TASK ITEM: Pictures appear among the records below and must be omitted. Repeat exactly the lines from the line with "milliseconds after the" to the line with "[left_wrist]", both included.

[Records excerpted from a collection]

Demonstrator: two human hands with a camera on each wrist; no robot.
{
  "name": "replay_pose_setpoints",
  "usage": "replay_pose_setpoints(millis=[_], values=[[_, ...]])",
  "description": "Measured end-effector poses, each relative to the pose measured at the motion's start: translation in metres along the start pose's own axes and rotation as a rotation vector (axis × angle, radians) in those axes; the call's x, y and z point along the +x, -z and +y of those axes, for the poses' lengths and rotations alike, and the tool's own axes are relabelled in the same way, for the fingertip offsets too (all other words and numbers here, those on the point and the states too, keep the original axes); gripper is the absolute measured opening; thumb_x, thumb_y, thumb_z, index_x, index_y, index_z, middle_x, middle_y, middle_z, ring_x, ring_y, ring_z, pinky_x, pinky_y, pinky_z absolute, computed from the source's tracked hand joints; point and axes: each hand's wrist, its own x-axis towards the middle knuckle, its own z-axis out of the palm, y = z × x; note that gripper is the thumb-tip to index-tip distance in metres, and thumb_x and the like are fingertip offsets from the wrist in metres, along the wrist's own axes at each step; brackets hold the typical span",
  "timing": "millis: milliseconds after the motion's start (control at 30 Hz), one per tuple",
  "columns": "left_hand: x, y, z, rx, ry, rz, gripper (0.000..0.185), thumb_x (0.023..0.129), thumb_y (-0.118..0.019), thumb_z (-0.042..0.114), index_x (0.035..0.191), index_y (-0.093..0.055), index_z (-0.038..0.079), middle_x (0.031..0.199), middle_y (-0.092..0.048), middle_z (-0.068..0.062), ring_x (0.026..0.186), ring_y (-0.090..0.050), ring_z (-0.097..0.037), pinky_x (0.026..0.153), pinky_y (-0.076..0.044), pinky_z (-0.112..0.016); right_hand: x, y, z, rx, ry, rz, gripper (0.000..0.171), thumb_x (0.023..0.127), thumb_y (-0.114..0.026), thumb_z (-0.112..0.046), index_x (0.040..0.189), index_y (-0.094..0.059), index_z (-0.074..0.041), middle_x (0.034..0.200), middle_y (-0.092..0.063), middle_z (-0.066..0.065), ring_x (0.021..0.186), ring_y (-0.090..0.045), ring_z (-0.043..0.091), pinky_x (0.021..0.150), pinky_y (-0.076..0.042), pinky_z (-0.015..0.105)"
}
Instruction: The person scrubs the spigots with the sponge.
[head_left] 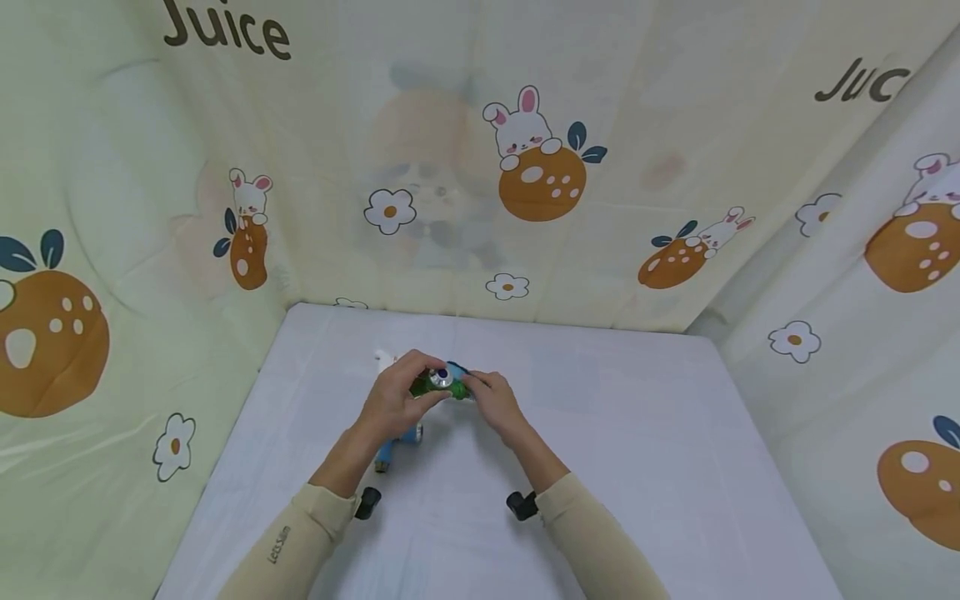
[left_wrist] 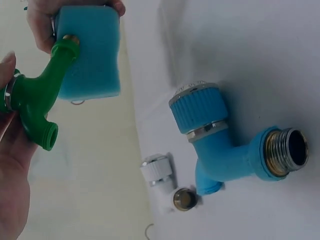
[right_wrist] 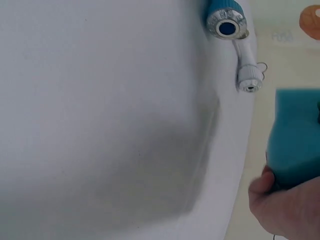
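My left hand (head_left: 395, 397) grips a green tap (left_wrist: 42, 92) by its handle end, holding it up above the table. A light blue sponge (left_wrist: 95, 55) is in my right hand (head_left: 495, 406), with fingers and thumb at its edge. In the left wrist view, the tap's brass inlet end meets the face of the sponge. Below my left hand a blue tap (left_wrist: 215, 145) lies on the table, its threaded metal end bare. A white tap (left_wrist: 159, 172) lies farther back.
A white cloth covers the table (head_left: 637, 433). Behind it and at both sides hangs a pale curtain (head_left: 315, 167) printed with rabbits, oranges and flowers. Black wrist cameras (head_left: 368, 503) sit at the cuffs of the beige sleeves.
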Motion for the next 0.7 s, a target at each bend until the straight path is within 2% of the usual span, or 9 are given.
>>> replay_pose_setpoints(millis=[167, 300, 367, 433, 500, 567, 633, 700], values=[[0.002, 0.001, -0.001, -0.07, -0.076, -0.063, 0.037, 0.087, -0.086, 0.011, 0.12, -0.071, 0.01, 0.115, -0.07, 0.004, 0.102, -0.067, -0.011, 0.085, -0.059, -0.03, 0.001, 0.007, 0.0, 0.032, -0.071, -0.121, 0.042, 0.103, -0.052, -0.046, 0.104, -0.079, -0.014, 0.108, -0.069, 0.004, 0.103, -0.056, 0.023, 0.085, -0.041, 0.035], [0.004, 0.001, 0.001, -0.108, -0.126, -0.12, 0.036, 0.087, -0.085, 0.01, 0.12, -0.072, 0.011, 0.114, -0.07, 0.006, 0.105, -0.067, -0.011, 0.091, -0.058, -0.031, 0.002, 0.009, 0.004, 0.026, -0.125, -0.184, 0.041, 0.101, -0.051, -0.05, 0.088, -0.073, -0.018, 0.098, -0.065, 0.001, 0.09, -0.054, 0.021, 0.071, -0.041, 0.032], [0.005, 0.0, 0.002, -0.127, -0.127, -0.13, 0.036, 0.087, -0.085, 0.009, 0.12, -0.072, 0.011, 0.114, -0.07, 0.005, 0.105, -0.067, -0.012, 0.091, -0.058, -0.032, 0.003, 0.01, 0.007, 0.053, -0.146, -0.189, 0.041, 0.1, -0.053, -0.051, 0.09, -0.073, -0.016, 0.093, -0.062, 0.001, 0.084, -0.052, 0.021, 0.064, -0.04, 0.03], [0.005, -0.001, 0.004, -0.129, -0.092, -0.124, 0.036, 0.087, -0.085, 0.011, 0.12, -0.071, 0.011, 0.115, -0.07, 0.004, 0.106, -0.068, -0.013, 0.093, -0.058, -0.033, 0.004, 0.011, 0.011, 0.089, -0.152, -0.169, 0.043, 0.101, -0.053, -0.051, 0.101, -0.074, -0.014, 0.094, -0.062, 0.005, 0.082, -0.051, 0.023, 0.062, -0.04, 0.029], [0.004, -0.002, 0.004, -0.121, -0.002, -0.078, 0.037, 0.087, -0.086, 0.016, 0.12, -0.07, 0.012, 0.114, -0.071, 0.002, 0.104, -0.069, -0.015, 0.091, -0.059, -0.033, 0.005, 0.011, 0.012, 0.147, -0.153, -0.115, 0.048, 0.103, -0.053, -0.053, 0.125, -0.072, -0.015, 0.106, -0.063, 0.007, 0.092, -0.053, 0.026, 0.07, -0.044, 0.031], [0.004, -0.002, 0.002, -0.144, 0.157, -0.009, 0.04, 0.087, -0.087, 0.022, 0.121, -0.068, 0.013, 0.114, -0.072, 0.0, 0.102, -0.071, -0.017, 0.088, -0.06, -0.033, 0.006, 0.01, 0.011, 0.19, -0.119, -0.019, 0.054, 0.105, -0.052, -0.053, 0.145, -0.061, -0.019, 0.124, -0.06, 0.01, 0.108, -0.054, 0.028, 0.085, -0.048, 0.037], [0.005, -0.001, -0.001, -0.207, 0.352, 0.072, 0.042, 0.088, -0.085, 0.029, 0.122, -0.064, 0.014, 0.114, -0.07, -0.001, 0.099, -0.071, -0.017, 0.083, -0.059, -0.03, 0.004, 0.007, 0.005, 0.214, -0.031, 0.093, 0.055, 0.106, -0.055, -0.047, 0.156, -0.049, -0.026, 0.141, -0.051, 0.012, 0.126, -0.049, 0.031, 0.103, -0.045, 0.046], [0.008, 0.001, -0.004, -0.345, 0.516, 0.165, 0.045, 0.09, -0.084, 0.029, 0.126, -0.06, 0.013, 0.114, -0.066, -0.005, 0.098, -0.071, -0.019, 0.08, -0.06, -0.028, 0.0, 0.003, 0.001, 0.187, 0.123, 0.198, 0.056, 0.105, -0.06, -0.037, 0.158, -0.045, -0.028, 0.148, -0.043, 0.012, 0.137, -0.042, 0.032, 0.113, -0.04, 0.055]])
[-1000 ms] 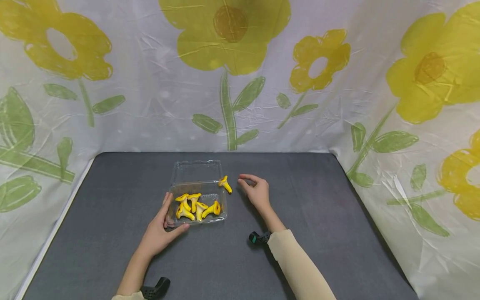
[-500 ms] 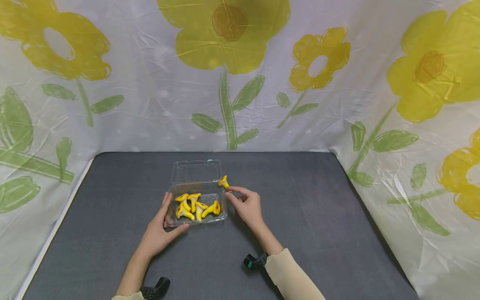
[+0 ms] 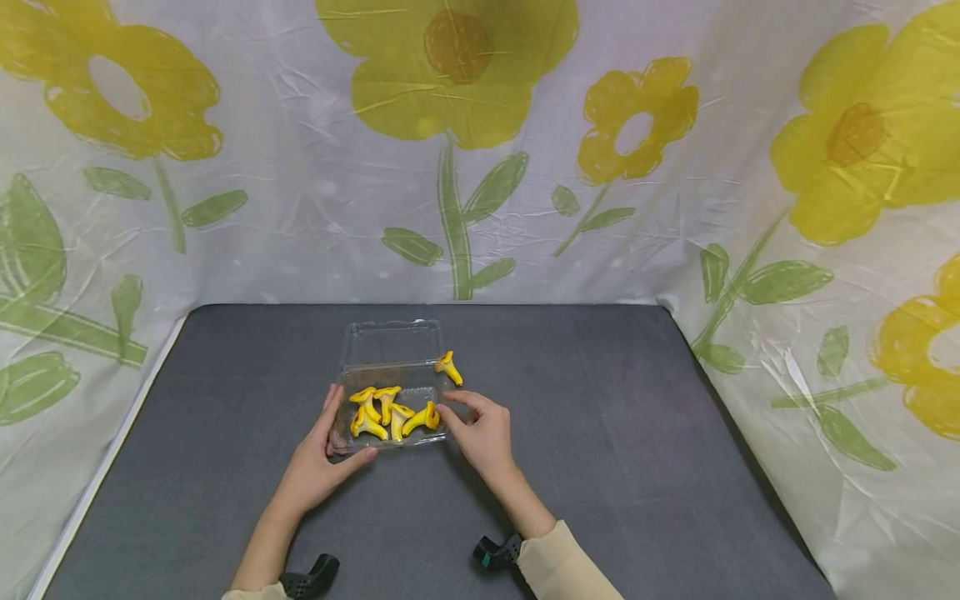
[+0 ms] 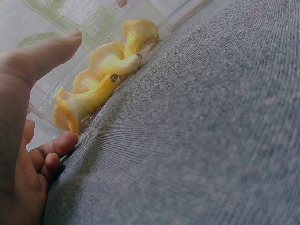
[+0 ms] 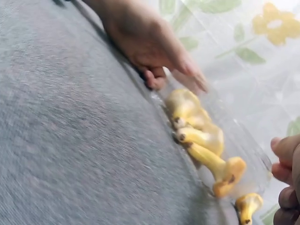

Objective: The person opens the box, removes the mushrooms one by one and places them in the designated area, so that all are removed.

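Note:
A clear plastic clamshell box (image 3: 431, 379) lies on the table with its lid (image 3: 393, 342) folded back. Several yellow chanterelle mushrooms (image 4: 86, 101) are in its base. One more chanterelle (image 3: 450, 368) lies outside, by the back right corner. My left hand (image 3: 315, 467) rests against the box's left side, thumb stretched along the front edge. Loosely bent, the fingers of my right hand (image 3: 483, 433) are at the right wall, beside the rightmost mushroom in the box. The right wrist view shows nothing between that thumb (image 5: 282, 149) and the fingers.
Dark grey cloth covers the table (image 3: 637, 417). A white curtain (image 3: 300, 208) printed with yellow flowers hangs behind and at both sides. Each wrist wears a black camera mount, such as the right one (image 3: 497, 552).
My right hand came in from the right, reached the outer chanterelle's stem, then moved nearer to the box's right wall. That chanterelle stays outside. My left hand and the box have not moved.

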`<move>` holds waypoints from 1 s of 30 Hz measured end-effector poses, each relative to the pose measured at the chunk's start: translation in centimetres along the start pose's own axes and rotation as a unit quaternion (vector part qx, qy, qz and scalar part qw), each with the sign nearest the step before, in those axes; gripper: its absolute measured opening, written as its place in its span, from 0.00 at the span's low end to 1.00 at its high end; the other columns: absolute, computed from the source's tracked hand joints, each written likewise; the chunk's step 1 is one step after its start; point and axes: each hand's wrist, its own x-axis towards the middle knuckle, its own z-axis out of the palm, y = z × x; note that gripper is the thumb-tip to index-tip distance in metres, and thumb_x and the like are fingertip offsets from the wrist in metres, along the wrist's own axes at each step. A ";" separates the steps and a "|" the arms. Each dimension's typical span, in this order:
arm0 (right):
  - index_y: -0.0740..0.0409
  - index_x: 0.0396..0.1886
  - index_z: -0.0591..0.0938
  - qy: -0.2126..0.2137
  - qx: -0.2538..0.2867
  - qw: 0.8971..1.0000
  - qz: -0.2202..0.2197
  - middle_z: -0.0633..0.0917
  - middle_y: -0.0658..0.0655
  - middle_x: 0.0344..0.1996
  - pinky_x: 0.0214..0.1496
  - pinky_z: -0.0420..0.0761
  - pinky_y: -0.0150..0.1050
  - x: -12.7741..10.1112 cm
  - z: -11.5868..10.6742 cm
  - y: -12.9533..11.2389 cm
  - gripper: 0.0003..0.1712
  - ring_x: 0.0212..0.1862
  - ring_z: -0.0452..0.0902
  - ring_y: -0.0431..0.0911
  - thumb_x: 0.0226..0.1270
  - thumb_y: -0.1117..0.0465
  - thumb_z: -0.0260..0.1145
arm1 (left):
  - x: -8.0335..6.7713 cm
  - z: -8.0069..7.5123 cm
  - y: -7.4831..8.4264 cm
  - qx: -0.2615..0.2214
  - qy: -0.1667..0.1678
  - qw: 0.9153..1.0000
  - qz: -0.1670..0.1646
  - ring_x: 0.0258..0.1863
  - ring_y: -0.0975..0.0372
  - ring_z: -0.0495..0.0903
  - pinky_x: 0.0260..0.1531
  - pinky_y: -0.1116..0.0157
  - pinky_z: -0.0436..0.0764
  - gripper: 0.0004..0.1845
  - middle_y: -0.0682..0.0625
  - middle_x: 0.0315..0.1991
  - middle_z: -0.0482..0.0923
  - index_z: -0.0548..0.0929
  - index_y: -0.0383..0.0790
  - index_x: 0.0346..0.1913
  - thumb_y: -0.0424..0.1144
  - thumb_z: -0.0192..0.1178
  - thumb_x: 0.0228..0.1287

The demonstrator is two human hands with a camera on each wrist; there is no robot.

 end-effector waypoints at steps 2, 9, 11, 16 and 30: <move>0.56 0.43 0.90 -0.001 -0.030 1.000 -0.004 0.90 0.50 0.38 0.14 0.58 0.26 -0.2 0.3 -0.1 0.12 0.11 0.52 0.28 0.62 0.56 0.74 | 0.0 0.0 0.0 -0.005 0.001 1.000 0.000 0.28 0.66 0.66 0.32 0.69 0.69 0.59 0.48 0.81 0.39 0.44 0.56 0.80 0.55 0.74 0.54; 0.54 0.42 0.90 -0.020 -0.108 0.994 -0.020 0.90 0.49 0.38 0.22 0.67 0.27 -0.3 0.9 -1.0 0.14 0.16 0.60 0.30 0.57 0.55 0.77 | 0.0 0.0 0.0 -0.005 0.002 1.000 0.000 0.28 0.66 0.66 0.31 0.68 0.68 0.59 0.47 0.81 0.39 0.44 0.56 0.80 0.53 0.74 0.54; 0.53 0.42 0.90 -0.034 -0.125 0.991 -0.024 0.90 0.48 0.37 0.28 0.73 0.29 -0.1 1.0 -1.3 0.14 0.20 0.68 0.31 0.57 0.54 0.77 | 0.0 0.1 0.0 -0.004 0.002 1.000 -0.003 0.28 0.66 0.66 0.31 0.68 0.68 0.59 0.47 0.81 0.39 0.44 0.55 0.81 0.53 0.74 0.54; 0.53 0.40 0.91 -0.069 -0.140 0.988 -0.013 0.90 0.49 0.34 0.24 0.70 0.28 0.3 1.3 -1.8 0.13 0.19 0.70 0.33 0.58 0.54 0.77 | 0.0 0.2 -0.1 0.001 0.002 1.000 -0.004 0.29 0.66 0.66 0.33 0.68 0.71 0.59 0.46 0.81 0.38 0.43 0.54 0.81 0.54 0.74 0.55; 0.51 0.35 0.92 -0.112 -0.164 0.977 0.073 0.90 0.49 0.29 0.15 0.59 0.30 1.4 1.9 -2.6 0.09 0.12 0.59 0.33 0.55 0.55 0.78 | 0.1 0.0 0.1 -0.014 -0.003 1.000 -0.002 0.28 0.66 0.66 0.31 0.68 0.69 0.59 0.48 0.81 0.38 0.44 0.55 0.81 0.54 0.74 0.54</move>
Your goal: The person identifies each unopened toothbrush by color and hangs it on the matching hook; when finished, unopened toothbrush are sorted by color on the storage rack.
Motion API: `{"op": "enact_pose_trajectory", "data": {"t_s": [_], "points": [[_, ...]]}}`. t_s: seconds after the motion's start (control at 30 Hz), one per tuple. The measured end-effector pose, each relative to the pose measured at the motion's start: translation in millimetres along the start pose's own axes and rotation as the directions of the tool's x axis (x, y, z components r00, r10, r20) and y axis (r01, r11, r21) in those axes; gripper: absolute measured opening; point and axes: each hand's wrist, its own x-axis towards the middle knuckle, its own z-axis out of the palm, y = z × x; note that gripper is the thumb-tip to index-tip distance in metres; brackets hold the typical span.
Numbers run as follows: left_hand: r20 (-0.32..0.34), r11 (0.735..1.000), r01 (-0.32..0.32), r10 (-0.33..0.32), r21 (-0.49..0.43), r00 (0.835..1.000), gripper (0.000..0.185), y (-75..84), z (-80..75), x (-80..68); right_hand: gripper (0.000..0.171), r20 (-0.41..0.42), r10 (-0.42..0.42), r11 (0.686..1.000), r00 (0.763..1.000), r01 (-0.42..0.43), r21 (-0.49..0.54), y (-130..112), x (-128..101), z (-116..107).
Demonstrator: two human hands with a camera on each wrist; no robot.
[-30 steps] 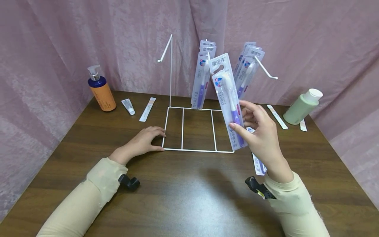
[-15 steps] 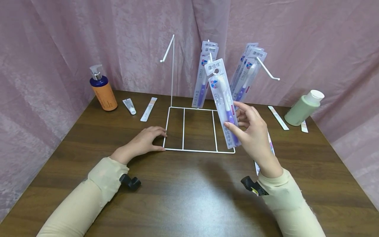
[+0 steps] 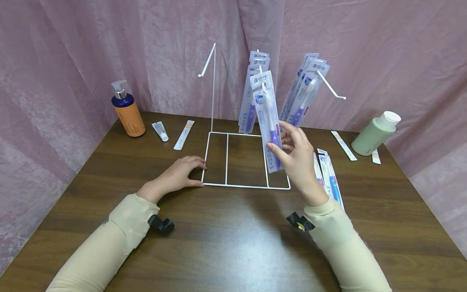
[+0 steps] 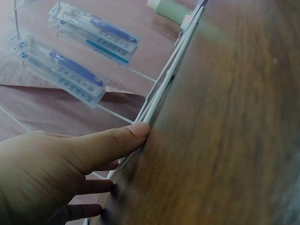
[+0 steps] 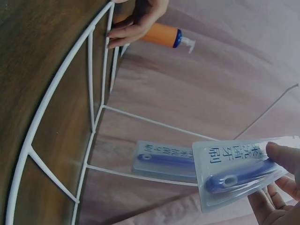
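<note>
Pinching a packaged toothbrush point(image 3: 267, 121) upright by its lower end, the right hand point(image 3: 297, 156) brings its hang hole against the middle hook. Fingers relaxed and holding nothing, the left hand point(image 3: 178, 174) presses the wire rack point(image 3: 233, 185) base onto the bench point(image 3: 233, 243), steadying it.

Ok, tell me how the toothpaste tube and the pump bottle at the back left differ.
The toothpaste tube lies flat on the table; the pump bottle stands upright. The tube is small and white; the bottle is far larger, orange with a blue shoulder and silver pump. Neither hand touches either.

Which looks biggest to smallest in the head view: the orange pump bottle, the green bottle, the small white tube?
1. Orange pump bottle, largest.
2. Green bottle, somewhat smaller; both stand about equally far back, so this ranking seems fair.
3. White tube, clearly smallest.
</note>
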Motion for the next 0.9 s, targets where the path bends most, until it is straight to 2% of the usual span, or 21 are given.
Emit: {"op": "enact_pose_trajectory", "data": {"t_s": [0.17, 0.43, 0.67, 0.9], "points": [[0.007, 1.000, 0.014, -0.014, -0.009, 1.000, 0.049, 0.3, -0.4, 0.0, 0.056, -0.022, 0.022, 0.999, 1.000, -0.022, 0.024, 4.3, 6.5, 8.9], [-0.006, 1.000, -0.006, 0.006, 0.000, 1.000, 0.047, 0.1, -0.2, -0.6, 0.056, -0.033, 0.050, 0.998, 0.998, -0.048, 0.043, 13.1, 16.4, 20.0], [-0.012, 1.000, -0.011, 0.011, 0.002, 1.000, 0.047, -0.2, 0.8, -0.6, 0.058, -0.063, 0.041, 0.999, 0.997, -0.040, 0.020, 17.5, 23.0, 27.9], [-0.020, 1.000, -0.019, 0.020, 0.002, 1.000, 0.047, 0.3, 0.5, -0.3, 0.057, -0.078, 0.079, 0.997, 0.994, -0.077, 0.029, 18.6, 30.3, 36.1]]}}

EXERCISE RESULT:
  "timing": "millis: milliseconds after the motion's start (control at 30 Hz), one per tuple",
  "columns": "left_hand: x, y, z, rx, ry, rz, gripper (0.000..0.185), thumb_x (0.023..0.129), thumb_y (-0.118..0.019), thumb_z (-0.042..0.114), index_x (0.035..0.191), index_y (-0.093..0.055), index_z (-0.038..0.079), middle_x (0.031..0.199), middle_y (-0.092..0.048), middle_z (-0.068..0.062), ring_x (0.026..0.186), ring_y (-0.090..0.050), ring_z (-0.097..0.037), pinky_x (0.026..0.153), pinky_y (-0.076..0.044), pinky_z (-0.112..0.016); right_hand: x, y, z, rx, ry, rz, gripper (0.000..0.171), thumb_x (0.023..0.127), thumb_y (-0.114..0.026), thumb_z (-0.112..0.046), index_x (0.040..0.189), index_y (-0.094..0.059), index_z (-0.074..0.041), middle_x (0.034..0.200), middle_y (-0.092..0.063), middle_z (-0.066..0.065), ring_x (0.021..0.186), ring_y (-0.090..0.045), ring_z (-0.043..0.091), pinky_x (0.021..0.150), pinky_y (-0.076..0.042), pinky_z (-0.015..0.105)"
}
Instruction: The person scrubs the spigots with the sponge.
[head_left] 
[left_wrist] 

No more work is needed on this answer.